● **Exercise description**:
Write out again, exactly, the lines below starting at the one with "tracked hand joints" and ending at the one with "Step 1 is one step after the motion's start".

● **Data extract**:
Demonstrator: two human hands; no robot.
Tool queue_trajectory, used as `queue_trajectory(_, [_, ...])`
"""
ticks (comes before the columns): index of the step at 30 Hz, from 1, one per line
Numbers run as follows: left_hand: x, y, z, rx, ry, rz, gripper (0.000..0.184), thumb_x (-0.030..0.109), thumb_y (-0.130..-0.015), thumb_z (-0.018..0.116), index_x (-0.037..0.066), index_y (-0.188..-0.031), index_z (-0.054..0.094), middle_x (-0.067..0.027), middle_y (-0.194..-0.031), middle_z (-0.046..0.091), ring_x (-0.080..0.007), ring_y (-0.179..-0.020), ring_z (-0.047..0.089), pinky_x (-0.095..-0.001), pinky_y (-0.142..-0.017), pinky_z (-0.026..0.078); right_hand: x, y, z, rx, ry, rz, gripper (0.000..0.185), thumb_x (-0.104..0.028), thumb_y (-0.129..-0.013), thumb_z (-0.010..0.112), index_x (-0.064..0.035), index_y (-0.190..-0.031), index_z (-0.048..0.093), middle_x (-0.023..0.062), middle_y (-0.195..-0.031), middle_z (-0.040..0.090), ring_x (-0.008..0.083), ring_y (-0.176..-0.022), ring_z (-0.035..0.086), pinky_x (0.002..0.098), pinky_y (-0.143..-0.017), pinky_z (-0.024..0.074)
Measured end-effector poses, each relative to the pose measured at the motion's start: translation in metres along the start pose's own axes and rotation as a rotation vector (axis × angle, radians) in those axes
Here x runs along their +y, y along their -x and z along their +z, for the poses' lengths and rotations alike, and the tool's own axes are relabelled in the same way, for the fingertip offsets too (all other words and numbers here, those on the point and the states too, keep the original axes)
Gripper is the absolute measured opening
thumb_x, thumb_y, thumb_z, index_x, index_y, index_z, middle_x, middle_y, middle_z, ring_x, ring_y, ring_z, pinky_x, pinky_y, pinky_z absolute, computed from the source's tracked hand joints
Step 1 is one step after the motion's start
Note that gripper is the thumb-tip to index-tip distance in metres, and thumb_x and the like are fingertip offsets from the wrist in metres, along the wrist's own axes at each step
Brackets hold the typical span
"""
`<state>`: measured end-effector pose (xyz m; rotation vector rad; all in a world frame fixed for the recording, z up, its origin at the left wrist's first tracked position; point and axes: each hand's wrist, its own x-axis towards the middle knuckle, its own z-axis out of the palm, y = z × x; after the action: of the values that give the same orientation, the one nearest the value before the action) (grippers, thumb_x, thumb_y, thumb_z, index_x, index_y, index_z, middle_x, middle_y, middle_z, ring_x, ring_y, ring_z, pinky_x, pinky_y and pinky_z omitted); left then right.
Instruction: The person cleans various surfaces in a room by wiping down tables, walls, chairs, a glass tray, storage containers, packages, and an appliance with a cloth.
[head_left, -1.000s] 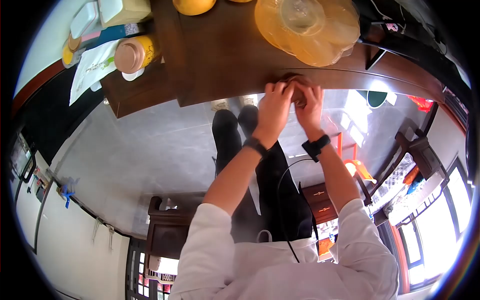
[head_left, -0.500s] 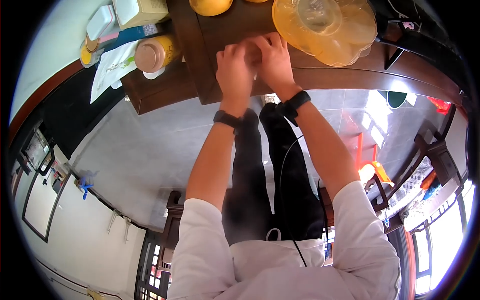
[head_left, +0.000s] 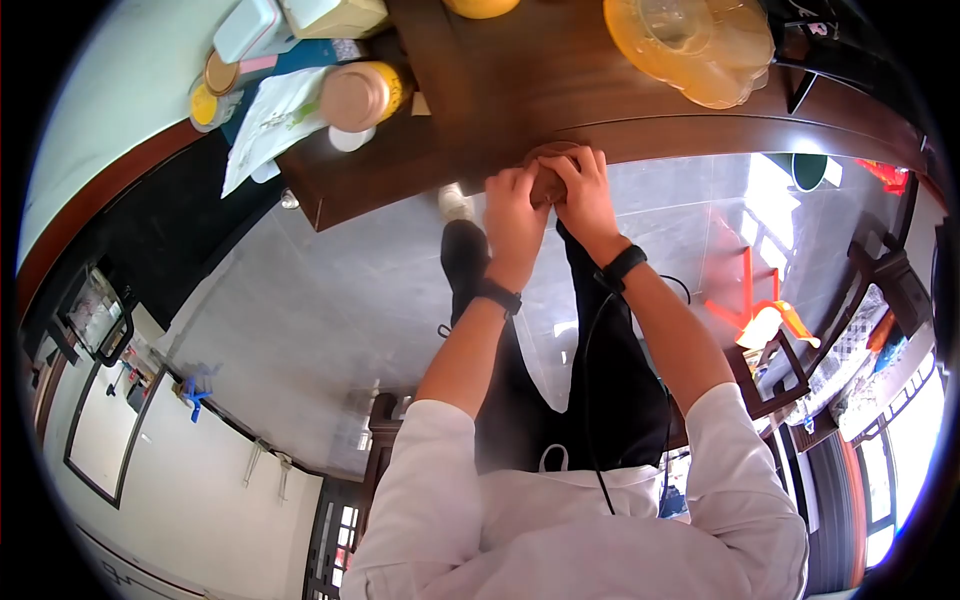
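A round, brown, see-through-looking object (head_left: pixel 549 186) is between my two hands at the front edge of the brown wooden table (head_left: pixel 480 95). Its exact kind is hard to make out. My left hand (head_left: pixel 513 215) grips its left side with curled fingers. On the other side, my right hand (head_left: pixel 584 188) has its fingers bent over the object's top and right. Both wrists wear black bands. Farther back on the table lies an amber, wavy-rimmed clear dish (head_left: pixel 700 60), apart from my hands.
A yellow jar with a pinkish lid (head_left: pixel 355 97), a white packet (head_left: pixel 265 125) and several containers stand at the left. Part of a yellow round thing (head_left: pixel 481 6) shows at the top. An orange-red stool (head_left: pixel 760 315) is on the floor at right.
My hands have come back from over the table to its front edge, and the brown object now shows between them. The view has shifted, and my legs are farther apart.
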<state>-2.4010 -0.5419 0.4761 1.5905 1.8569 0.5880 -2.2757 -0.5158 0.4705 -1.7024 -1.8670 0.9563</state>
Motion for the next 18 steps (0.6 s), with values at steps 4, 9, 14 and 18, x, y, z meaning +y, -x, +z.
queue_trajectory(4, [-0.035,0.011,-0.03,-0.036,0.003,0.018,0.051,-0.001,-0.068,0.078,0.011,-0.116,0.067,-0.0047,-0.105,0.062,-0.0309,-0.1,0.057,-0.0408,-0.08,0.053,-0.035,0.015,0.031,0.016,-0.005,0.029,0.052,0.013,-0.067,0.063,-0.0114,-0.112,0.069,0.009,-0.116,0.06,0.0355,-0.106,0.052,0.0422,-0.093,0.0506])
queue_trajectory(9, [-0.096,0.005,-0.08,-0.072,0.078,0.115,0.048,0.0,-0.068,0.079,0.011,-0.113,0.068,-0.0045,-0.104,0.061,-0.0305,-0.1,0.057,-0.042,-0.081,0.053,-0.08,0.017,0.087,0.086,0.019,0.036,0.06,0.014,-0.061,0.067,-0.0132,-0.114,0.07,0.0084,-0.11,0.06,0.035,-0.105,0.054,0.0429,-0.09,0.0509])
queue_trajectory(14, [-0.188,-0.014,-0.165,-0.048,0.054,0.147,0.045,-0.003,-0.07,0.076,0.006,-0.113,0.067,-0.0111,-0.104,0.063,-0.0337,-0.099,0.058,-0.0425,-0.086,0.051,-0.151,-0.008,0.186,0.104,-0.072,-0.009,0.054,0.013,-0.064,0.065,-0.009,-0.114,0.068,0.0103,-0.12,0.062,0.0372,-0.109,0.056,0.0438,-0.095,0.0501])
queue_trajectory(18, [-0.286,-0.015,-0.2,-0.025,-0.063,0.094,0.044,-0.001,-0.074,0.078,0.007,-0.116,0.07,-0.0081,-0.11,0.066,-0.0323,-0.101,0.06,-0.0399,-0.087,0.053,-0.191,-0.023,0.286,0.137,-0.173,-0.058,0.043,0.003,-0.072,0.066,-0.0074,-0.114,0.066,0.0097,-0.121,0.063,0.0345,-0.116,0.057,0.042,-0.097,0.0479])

● **Task solution**:
thumb_x, thumb_y, thumb_z, index_x, index_y, index_z, middle_x, middle_y, middle_z, ring_x, ring_y, ring_z, pinky_x, pinky_y, pinky_z absolute, computed from the source's tracked hand joints
Step 1 is one step after the motion's start

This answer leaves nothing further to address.